Thursday, July 20, 2006

Practical AgileSOA - Getting some governance started

As developers get started with building services, they will gather invaluable experience on how to develop SO applications within the context of their organization. This experience, plus best practices and emerging standards, need o be captured and chronicled. An internal group, overtly supported by executive management, needs to be created to become the Service Competency Center (SCC).

The mission of this group is not to dictate, but to facilitate. They are the SOA body of knowledge (the SOA-BOK, if you will) and they are responsible for getting the early trappings of an SOA infrastructure started. They are also responsible for informing development teams about the virtues and drawbacks of SO AD, via workshops, internal seminars and intranet forums.

The SCC must position itself to detect, analyze and propose to resolve organizational constraints for a true, firm wide SOA to flourish. One of these constraints is inter-departmental priority conflict. Others are incorrect technological assumptions and general resistance to change.

The SCC must emit an atmosphere of enablement, of inclusion.
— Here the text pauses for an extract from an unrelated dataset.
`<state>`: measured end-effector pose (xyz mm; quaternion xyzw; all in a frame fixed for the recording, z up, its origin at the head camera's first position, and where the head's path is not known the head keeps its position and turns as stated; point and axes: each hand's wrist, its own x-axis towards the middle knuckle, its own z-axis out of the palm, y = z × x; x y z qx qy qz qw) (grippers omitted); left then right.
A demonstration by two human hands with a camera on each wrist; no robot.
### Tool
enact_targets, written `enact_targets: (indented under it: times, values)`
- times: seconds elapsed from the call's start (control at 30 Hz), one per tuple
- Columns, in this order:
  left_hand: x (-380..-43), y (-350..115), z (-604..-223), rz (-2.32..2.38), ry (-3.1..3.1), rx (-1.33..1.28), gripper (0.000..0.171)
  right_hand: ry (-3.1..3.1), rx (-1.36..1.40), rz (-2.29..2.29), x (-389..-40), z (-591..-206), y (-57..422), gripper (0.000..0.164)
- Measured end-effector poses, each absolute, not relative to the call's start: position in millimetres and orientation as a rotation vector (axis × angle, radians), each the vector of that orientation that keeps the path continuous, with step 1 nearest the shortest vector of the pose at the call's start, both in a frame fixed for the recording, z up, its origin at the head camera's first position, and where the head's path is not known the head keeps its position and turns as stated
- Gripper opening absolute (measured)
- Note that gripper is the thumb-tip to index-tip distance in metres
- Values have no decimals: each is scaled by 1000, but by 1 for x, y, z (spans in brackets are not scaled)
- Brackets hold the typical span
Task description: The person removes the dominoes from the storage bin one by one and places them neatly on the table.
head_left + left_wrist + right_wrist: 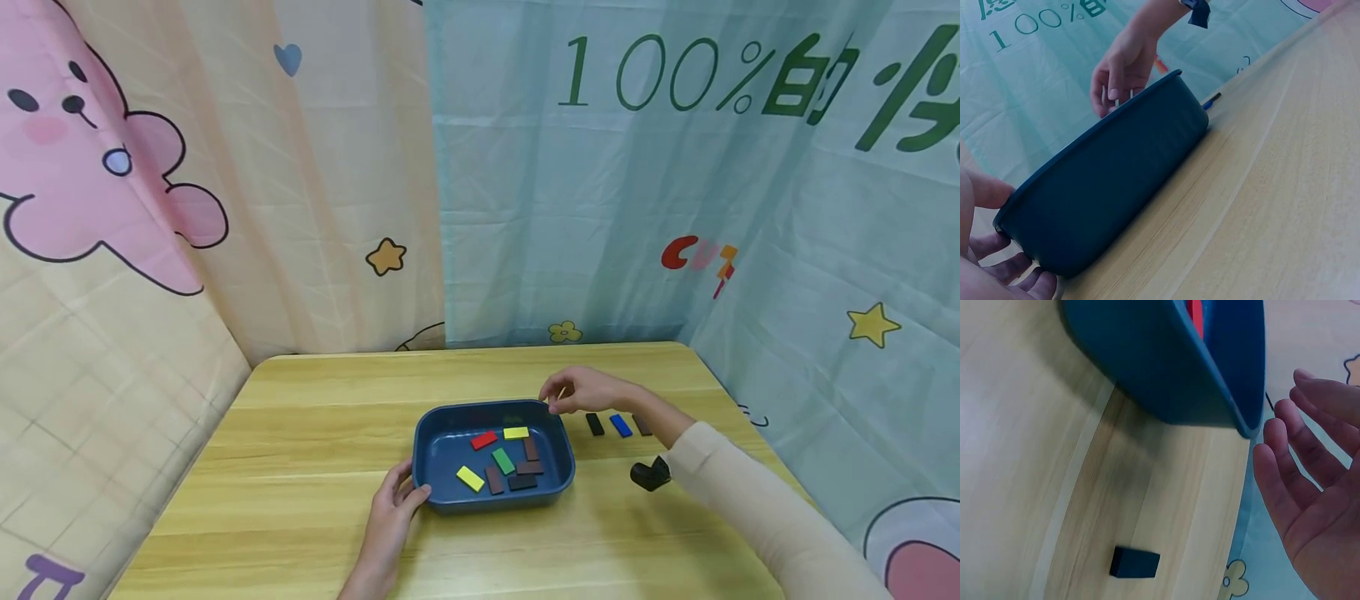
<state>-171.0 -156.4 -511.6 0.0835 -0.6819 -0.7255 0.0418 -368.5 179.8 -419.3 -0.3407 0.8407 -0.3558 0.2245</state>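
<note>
Nearest the viewer, the left hand point(394, 502) grips the left end of a dark blue bin point(491, 505), thumb laid over the rim and fingers bent against the outer wall below it. The bin stands on a wood-grain table point(300, 467), its long side running left to right. Contents noted, from the near side inward: a black block point(522, 482), a brown block point(494, 480) and a yellow block point(470, 478); then a second brown block point(529, 468) and a green block point(503, 461); further in, a third brown block point(530, 449), a red block point(483, 440) and a second yellow block point(516, 433) by the far wall. A black object point(650, 475) shows at the cuff of the right sleeve point(757, 508). Outside the bin, to its right, lie another black block point(595, 424), a blue block point(620, 426) and one more brown block point(642, 425), the last partly covered by the forearm. The right hand point(585, 389) is at the bin's far right corner, fingers loosely bent and spread apart, holding nothing; contact with the rim cannot be determined. Behind the table hang a cream curtain point(330, 208) and a pale blue-green curtain point(517, 208) lettered "100%".
</note>
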Motion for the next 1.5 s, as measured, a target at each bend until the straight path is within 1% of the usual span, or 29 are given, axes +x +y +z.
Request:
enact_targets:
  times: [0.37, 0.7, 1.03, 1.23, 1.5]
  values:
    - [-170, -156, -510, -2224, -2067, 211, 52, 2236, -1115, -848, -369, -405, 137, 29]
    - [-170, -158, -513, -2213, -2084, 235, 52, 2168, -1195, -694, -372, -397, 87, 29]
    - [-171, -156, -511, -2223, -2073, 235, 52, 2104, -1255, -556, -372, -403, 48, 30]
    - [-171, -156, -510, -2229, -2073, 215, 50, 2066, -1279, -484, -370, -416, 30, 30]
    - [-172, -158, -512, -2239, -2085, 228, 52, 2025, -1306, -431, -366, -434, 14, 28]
To that effect, an SOA "social worker" may be very useful. Such an individual would visit with groups attempting to embrace SOA and work with them to overcome any obstacles, technical or organizational.

This is a departure from the traditional Technology evangelist concept, which has historically been met with skepticism and suspicion.

The SCC needs to minimally advocate an incremental approach to SOA, and optimally promote Agile practices to the full extent possible. Individuals and teams are generally overwhelmed by large enterprise IT projects and feel lost, out of touch or simply left in the dark. The continuous feedback channels promoted by Agile, plus the transparency of progress and resource use will greatly improve developers' sense of accomplishment.
This in turn will create buy-in and eventually commitment.

Finally, the SCC must keep executive management with their eye on the prize. There must be unwavering executive support for the SOA endeavor. The SCC can accomplish this similarly by setting small, short-term goals, providing transparency, measure visible progress and hitting these goals consistently.

That will instill the trust of the execs and keep their attention.